# What is needed
Would you write out the data below exactly, with every line intact?

Recorded data: Begin

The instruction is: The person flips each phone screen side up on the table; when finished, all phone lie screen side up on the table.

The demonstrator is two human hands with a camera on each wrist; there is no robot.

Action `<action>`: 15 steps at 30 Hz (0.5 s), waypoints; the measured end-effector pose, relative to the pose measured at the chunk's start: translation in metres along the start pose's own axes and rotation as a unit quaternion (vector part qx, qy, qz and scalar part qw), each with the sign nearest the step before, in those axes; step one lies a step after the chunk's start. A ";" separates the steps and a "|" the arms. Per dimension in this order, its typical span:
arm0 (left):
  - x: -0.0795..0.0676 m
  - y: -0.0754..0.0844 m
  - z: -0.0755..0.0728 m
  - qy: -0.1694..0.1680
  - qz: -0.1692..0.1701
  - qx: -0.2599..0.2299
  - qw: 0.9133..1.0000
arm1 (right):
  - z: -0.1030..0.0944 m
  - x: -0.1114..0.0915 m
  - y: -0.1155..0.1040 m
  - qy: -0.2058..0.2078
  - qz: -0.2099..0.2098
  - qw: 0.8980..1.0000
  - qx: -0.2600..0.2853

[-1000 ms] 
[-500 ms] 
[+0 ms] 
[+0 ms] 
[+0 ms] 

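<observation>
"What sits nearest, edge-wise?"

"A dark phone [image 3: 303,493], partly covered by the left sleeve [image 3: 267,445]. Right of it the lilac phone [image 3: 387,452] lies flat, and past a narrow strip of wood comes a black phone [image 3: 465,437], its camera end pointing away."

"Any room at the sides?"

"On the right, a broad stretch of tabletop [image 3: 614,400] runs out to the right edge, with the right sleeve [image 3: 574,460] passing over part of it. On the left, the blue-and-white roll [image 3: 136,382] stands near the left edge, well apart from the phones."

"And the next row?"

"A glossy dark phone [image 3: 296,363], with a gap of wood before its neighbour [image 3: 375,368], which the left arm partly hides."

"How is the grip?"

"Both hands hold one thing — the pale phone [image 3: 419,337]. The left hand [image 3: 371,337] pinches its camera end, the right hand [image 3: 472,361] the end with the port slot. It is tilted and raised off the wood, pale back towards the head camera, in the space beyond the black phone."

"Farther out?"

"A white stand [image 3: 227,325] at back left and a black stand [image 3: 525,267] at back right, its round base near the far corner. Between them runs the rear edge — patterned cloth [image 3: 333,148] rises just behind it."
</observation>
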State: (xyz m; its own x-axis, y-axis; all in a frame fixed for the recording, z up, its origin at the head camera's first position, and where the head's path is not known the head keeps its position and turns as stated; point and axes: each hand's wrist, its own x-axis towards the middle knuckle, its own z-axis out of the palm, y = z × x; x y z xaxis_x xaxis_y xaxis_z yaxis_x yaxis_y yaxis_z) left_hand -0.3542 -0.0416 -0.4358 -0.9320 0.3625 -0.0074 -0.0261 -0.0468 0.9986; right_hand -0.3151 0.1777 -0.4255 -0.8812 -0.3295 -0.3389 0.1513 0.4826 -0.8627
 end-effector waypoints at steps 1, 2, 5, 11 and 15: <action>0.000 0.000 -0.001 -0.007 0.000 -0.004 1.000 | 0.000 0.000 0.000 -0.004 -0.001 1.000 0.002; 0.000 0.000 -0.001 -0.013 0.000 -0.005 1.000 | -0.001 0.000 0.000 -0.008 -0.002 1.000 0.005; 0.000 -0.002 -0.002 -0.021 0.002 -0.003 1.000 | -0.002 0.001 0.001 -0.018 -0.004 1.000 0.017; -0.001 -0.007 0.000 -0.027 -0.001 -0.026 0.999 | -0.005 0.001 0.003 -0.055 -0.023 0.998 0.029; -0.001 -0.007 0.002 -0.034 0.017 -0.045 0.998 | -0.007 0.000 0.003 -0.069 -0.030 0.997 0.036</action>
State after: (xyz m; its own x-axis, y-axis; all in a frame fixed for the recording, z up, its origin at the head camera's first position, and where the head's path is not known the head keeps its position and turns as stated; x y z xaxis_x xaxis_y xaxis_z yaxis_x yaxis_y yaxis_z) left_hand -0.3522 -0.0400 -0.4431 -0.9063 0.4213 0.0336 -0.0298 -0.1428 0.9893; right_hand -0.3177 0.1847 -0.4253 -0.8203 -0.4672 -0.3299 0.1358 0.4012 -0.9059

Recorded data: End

# Your response
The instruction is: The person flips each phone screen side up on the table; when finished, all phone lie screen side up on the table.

The demonstrator is two human hands with a camera on each wrist; there is no robot.

Action `<action>`: 15 steps at 30 Hz (0.5 s), waypoints; the measured end-effector pose, relative to the pose measured at the chunk's start: translation in metres along the start pose's own axes and rotation as a unit quaternion (vector part qx, qy, qz and scalar part qw), each with the sign nearest the step before, in those axes; step one lies a step after the chunk's start. A ";" separates the steps and a "|" the arms. Per dimension in this order, its typical span:
arm0 (left):
  - x: -0.0795..0.0676 m
  - y: -0.0754..0.0844 m
  - z: -0.0755..0.0728 m
  - qy: -0.1694..0.1680
  - qz: -0.1692..0.1701
  - qx: -0.2599..0.2299
  - qw: 0.9133..1.0000
arm1 (right):
  - z: -0.1030..0.0944 m
  - x: -0.1114..0.0915 m
  - y: -0.1155..0.1040 m
  - qy: -0.2058..0.2078
  - qz: -0.2099..0.2098
  - qw: 0.8980..1.0000
  - qx: -0.2600..0.2853

[-1000 ms] 
[-500 ms] 
[+0 ms] 
[+0 ms] 
[+0 ms] 

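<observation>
"What sits nearest, edge-wise?"

"A dark phone [image 3: 303,493], partly covered by the left sleeve [image 3: 267,445]. Right of it the lilac phone [image 3: 387,452] lies flat, and past a narrow strip of wood comes a black phone [image 3: 465,437], its camera end pointing away."

"Any room at the sides?"

"On the right, a broad stretch of tabletop [image 3: 614,400] runs out to the right edge, with the right sleeve [image 3: 574,460] passing over part of it. On the left, the blue-and-white roll [image 3: 136,382] stands near the left edge, well apart from the phones."

"And the next row?"

"A glossy dark phone [image 3: 296,363], with a gap of wood before its neighbour [image 3: 375,368], which the left arm partly hides."

"How is the grip?"

"Both hands hold one thing — the pale phone [image 3: 419,337]. The left hand [image 3: 371,337] pinches its camera end, the right hand [image 3: 472,361] the end with the port slot. It is tilted and raised off the wood, pale back towards the head camera, in the space beyond the black phone."

"Farther out?"

"A white stand [image 3: 227,325] at back left and a black stand [image 3: 525,267] at back right, its round base near the far corner. Between them runs the rear edge — patterned cloth [image 3: 333,148] rises just behind it."
</observation>
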State: (xyz m; its own x-axis, y-axis; all in a frame fixed for the recording, z up, its origin at the head camera's first position, and where the head's path is not known the head keeps its position and turns as stated; point and axes: each hand's wrist, its own x-axis towards the middle knuckle, its own z-axis out of the palm, y = z × x; x y z xaxis_x xaxis_y xaxis_z yaxis_x yaxis_y yaxis_z) left_hand -0.3542 -0.0416 -0.4358 -0.9320 0.3625 -0.0074 -0.0261 -0.0468 0.9986; right_hand -0.3151 0.1777 -0.4255 -0.8812 -0.3295 -0.3389 0.1513 0.4826 -0.8627
 end-effector waypoints at steps 1, 2, 5, 11 and 15: <action>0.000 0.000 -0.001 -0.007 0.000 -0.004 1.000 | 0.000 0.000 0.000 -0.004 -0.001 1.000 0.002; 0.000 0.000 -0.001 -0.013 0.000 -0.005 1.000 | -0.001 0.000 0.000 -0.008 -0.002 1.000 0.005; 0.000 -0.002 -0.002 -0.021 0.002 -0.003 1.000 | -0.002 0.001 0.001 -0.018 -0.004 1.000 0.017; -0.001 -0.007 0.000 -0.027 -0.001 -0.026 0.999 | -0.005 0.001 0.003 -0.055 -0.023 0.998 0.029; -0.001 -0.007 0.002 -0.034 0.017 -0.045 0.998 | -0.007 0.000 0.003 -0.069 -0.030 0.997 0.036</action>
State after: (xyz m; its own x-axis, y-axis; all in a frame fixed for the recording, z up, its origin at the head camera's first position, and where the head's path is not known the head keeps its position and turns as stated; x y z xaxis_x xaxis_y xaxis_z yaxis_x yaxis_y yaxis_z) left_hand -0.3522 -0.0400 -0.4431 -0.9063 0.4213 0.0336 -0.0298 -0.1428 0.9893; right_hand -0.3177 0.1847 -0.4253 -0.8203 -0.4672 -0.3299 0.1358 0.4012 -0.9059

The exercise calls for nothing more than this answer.